INDENTURE, dated as of April 15, 2004, between CAPITAL AUTOMOTIVE REIT, a real estate investment trust organized under the laws of the State of Maryland (the “Company”), and XXXXX FARGO BANK, NATIONAL ASSOCIATION, a national banking association organized under the laws of the United States of America, as trustee (the “Trustee”).
RECITALS OF THE COMPANY
The Company has duly authorized the execution and delivery of this Indenture to provide for the issuance from time to time of its unsubordinated debentures, notes or other evidences of indebtedness (“Securities”) to be issued in one or more series as herein provided.
This Indenture is subject to, and shall be governed by, the provisions of the Trust Indenture Act that are required to be part of and to govern indentures qualified under the Trust Indenture Act.

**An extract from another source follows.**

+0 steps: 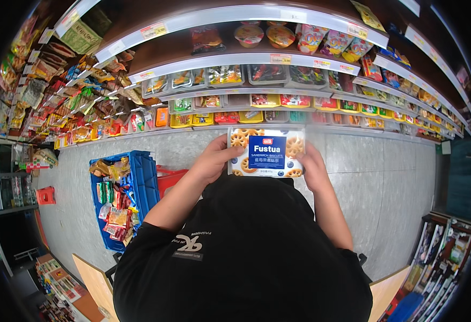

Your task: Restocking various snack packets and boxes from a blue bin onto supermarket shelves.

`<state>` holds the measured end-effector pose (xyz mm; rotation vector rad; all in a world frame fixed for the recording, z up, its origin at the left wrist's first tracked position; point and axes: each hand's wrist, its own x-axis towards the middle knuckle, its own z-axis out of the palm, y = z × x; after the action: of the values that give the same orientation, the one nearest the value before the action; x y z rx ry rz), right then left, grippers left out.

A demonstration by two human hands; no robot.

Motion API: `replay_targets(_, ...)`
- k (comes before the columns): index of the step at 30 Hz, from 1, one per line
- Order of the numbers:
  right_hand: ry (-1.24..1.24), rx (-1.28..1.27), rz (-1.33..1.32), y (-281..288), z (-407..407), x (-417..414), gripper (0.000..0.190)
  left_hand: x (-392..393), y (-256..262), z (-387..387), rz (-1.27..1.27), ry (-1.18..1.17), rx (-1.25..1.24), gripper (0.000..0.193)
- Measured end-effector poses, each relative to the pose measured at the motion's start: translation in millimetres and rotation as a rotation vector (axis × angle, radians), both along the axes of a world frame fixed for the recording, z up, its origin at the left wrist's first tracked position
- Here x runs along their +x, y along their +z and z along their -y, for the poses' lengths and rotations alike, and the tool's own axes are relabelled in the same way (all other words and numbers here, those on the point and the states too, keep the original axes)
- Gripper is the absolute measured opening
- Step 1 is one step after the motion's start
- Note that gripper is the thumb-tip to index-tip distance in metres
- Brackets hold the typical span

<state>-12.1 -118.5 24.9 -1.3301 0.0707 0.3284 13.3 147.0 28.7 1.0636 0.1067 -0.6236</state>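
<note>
A white pack of Fustua sandwich biscuits (266, 152) is held level in front of my body, its printed front facing up. Biscuits and blueberries are pictured around a blue panel. My left hand (218, 156) grips the pack's left end, thumb on the front face. At the opposite end, my right hand (312, 166) has its thumb against the edge. The fingers of both hands are mostly hidden beneath the pack. Past it stand store shelves with snack packs, cup desserts (280, 36) and trays of wrapped sweets (225, 74).
To my left on the grey tiled floor (348, 161) is a blue plastic crate (144, 193) filled with snack packets. A red plastic object (169, 179) is partly hidden behind my left arm. Farther left sits a red stool (46, 195). Wooden boards (94, 287) flank me at the bottom.
</note>
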Motion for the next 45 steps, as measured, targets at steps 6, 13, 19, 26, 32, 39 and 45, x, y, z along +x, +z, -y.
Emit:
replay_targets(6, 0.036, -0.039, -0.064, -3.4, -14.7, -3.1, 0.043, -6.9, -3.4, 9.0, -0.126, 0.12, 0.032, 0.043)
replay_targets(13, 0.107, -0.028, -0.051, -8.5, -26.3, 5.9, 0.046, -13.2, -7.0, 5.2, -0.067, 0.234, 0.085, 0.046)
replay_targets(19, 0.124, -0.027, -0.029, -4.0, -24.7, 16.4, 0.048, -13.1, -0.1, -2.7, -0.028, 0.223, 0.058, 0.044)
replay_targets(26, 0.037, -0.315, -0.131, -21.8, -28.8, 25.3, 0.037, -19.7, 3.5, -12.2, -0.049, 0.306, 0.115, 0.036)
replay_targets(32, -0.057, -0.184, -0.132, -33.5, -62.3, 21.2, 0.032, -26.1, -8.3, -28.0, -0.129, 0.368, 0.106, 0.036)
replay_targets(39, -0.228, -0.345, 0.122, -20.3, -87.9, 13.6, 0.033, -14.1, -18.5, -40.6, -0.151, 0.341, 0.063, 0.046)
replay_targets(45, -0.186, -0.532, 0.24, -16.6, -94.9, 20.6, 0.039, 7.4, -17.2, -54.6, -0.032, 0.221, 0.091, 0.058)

All acts and things necessary have been done to make (i) the Securities of any series, when their terms have been determined in accordance with this Indenture and when executed by the Company and authenticated and delivered hereunder and duly issued by the Company, the valid obligations of the Company, (ii) the Guarantees, if and when executed by each of the Guarantors and delivered hereunder, the valid obligation of each of the Guarantors and (iii) this Indenture a valid agreement of the Company and, if applicable, each of the Guarantors in accordance with the terms of this Indenture.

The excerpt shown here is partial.